Eugenio Derbez and his wife Alessandra Rosaldo Photo: CFP
Spanish-language film
Instructions Not Included generated $10 million in ticket sales over the four-day Labor Day weekend, from Friday to Monday, a record for a Spanish film in the US and a sign of the potential the Hispanic market represents for Hollywood.
The film, which stars 52-year-old Mexican TV star Eugenio Derbez as an Acapulco playboy forced to raise a baby girl left on his doorstep, ranked fifth among films in US theaters, despite opening in scant 347 theaters, according to hollywood.com.
As a result, it generated average ticket sales of $28,818 per screen, more than four times the average of
Lee Daniels' The Butler, the weekend's top film.
"No one saw this coming," said Paul Dergarabedian, president of the box office division of hollywood.com. "A cute family-oriented concept with a terrific marketing campaign."
The movie is distributed by Pantelion, a joint venture of Hollywood studio Lionsgate Entertainment and Mexican media giant Televisa that intends to tap the Hispanic American moviegoing audience that last year bought 10.9 million tickets or 26 percent of all tickets sold, according to the industry group Motion Picture Association of America.
"Hispanics were the heaviest moviegoers, as they represent 18 percent of the moviegoing population but accounted for 25 percent of all movies seen," said media research company Nielsen in a separate study. "Hispanics were also the only demographic group that went to more movies in 2012 than in the prior year."
To tap that market for
Instructions Not Included, which has English subtitles, Pantelion put ads on Univision, Telemundo and other Spanish-language channels as well as social media sites like Fandango, Facebook and YouTube that are heavily used by the Hispanic population.
Pantelion also relied heavily on Derbez, who promoted the film to his 3.2 million Twitter followers and 1.5 million "likes" for his official Facebook page.

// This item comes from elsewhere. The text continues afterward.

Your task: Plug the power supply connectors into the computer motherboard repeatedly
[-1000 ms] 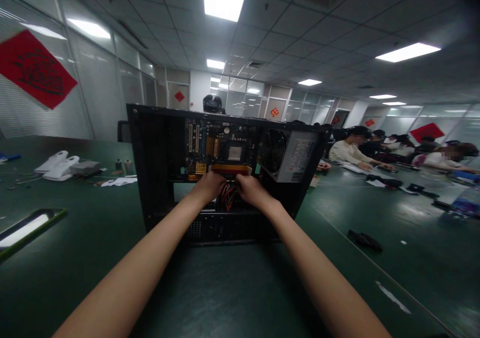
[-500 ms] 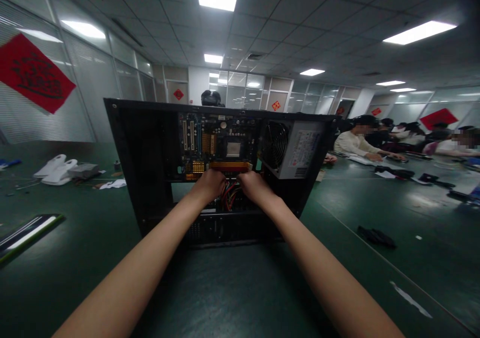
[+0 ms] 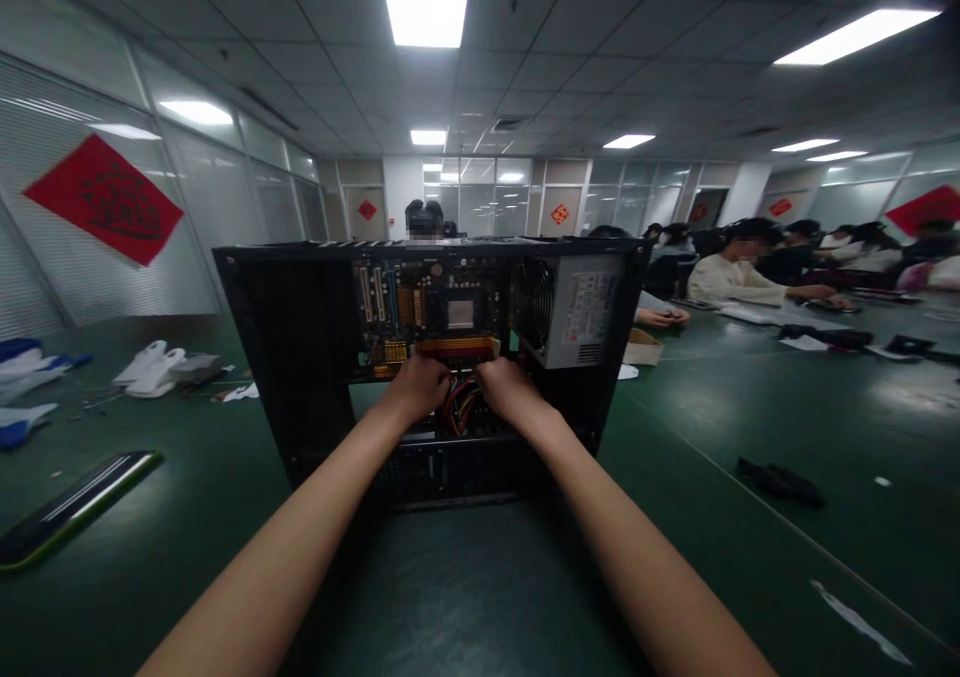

To kick off its campaign, the company peppered US Spanish-language network Univision with ads for its annual "Premios Juventud" awards show in July. Derbez received a lifetime achievement award on the show, which was seen by over 10 million viewers, Pantelion said.
"He's the biggest star you never heard of," said Pantelion Chief Executive Paul Presburger. "The strength of the film is that it's had great word of mouth. He's a big part of that."
The biggest-selling Spanish-language film in the US ever is
Pan's Labyrinth, an imaginative horror film directed by Spain's Guillermo del Toro, that opened in early 2007 with $4.5 million on its first weekend and totaled $83 million in worldwide sales, according to movie site Box Office Mojo.
Instructions Not Included, with its Mexican setting, may have resonated with the US Hispanic audience, which includes many Mexican immigrants, more than
Pan's Labyrinth, which is set in Spain in 1944.
Pantelion, whose formation was announced in 2010, intends to produce eight to 10 films a year aimed at the Hispanic market in the US and Mexico, in an effort to duplicate the success Lionsgate has with the African American market through films it distributes for Tyler Perry.